▸ **Work to be completed**:
Among the entries below, only the lines starting at the one with "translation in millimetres" and ending at the one with "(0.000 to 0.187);", both included, are to be printed exactly.

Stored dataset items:
((
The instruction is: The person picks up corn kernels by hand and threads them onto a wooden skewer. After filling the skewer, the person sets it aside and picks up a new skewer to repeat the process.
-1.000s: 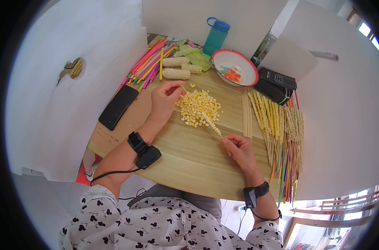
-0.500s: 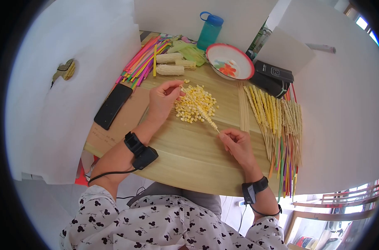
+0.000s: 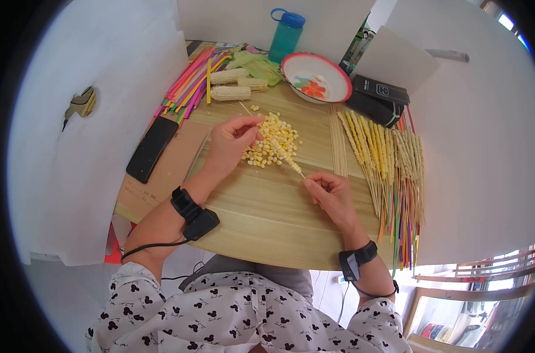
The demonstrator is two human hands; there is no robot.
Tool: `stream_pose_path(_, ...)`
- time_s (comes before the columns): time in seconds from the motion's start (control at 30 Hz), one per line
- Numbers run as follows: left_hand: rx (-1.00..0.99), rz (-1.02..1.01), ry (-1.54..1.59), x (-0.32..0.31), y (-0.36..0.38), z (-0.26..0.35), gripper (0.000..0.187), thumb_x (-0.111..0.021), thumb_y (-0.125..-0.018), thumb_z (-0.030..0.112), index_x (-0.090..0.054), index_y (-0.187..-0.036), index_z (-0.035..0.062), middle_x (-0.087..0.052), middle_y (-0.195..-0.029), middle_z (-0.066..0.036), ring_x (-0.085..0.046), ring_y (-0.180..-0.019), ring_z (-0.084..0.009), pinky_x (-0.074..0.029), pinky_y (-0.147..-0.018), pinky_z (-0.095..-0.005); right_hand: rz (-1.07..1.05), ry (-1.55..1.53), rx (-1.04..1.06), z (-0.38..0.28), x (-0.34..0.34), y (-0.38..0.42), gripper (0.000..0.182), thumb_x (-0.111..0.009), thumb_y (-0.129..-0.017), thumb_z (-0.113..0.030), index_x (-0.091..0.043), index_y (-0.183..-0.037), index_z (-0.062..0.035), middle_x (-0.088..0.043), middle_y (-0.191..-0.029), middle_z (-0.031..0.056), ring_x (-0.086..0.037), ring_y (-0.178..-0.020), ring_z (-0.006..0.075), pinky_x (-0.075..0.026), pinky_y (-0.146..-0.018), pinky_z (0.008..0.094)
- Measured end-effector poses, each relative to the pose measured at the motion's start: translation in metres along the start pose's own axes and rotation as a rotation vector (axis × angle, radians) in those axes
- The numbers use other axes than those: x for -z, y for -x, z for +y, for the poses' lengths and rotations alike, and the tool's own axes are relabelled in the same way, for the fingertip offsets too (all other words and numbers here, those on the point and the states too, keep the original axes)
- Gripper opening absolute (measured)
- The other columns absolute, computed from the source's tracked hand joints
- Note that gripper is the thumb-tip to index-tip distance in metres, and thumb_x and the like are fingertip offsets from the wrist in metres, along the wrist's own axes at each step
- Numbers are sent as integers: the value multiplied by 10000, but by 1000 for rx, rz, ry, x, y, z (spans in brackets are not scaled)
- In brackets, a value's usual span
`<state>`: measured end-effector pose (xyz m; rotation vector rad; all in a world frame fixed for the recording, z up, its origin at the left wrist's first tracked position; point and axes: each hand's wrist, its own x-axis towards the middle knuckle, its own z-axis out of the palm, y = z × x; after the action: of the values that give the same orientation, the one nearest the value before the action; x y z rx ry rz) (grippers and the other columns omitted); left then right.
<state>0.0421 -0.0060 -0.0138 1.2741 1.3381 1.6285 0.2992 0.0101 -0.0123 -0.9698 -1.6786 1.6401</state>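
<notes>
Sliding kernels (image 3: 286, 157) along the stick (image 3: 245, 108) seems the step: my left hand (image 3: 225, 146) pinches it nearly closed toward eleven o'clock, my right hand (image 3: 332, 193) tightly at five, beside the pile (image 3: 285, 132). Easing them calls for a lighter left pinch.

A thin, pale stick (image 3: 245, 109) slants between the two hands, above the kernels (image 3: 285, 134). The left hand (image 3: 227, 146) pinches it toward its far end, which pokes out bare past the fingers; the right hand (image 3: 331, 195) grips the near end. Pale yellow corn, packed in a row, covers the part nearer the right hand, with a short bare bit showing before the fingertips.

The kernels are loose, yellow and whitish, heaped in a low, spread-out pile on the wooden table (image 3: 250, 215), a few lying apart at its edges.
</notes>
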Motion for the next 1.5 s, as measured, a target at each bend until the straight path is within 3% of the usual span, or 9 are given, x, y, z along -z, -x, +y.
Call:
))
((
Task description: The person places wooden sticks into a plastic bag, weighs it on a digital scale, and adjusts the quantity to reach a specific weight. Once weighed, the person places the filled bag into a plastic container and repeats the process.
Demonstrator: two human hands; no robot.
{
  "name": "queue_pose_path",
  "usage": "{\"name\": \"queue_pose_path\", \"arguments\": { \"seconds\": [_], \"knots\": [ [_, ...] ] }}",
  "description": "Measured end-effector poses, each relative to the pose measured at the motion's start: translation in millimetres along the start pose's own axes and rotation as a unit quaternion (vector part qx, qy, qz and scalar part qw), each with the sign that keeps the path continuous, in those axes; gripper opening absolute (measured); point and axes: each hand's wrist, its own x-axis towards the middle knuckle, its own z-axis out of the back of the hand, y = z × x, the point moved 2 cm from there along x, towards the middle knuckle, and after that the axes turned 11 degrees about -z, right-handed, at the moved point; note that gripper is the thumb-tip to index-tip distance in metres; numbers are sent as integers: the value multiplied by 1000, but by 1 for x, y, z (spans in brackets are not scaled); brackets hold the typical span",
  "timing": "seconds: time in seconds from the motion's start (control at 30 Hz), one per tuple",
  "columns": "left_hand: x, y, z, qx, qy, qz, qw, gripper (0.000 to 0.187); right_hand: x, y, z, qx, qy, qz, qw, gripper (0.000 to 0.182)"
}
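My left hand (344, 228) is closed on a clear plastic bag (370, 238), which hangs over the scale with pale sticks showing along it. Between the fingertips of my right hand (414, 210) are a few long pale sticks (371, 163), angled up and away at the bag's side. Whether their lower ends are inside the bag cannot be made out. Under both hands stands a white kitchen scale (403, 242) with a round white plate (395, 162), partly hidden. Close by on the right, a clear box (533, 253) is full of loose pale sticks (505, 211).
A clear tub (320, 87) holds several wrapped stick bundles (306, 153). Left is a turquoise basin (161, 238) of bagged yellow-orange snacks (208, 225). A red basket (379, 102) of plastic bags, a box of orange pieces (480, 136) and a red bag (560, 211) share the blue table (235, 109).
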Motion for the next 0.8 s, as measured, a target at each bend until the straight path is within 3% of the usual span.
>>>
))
▸ **Answer section**:
  "description": "Measured end-effector poses, each relative to the pose measured at the motion's start: translation in millimetres along the start pose's own axes and rotation as a unit quaternion (vector part qx, qy, qz and scalar part qw), each with the sign that keeps the path continuous, in those axes; gripper opening absolute (measured); point and axes: each hand's wrist, its own x-axis towards the middle knuckle, its own z-axis out of the back of the hand, y = z × x, the point moved 2 cm from there along x, towards the middle knuckle, and after that the axes turned 11 degrees about -z, right-handed, at the moved point; note that gripper is the thumb-tip to index-tip distance in metres; numbers are sent as integers: the value multiplied by 1000, but by 1 for x, y, z (spans in brackets are not scaled); brackets hold the typical span",
  "timing": "seconds: time in seconds from the motion's start (control at 30 Hz), one per tuple",
  "columns": "left_hand: x, y, z, qx, qy, qz, qw, gripper (0.000 to 0.187); right_hand: x, y, z, qx, qy, qz, qw, gripper (0.000 to 0.182)"

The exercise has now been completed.